That’s it, that’s the deal.

DDR5 RAM used to be expensive - but fast forward a year or two and now it’s possible to pick up 16GB for a little more than three of your British tenners. That’s right, you can now get a single 16GB stick of DDR5-4800 for £34, or two for £68 - quick maths.

This is by far the best choice when it comes to raw price versus performance, and allows you to build out a DDR5 Intel or AMD system at the absolute minimum cost while still getting a healthy 32GB.

Of course, it is worth noting up front that you definitely don’t want a single stick of DDR5, as this comes with a stiff performance penalty - consider two the minimum!

This is largely only noticeable at 1080p, as you’re likely to be more GPU-limited at 1440p and 4K, and faster DDR5 also doesn’t seem to affect productivity tasks like 3D rendering or video transcoding. So the actual number of situations that you see a benefit is fairly small at this stage - and the actual frame-rate increase at 1080p is typically in the five to 10 percent range if it’s noticeable at all - and the vast majority of gaming scenarios it makes no difference.

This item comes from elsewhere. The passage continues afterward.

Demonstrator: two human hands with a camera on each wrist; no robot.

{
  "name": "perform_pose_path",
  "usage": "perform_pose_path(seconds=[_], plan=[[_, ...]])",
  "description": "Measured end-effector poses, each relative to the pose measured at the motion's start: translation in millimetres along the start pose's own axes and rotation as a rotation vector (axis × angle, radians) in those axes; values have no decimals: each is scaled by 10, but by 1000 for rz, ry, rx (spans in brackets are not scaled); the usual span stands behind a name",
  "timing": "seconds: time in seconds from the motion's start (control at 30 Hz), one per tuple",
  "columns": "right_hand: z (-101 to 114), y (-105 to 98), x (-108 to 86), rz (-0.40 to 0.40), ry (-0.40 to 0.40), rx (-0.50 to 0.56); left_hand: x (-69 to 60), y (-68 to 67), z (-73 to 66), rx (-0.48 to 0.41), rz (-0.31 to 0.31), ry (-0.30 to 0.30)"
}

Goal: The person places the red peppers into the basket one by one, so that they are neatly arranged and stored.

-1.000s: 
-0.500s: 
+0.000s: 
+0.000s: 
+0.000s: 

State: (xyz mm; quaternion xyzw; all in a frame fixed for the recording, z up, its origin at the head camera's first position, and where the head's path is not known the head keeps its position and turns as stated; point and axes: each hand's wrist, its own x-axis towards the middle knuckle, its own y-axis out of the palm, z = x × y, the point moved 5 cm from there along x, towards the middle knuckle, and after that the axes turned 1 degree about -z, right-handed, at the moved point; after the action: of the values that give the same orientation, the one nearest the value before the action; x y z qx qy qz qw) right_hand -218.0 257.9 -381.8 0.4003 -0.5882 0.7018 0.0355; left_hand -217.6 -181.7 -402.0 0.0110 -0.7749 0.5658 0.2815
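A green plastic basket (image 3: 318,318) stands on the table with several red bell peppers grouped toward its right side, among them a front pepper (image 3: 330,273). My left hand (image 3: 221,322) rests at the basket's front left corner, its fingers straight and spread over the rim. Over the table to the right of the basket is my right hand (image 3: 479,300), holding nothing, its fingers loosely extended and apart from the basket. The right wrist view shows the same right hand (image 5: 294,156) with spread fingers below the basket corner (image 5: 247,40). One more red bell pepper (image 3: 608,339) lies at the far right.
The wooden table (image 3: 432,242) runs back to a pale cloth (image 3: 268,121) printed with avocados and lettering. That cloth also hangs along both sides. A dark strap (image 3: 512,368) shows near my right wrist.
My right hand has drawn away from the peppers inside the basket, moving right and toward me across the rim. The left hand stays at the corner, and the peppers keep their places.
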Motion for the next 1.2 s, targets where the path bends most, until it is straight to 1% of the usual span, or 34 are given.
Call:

So getting the base spec is actually pretty darn smart, even if the DDR5-4800 CL40 spec doesn’t look that impressive. Pair it with a new, good-performance CPU, like that of AMD’s Ryzen 7000 lineup or Intel’s 12th or 13th-gen processors, and you’ll get much better performance maximising your spend on your CPU and GPU than if you dedicate more of that money to RAM.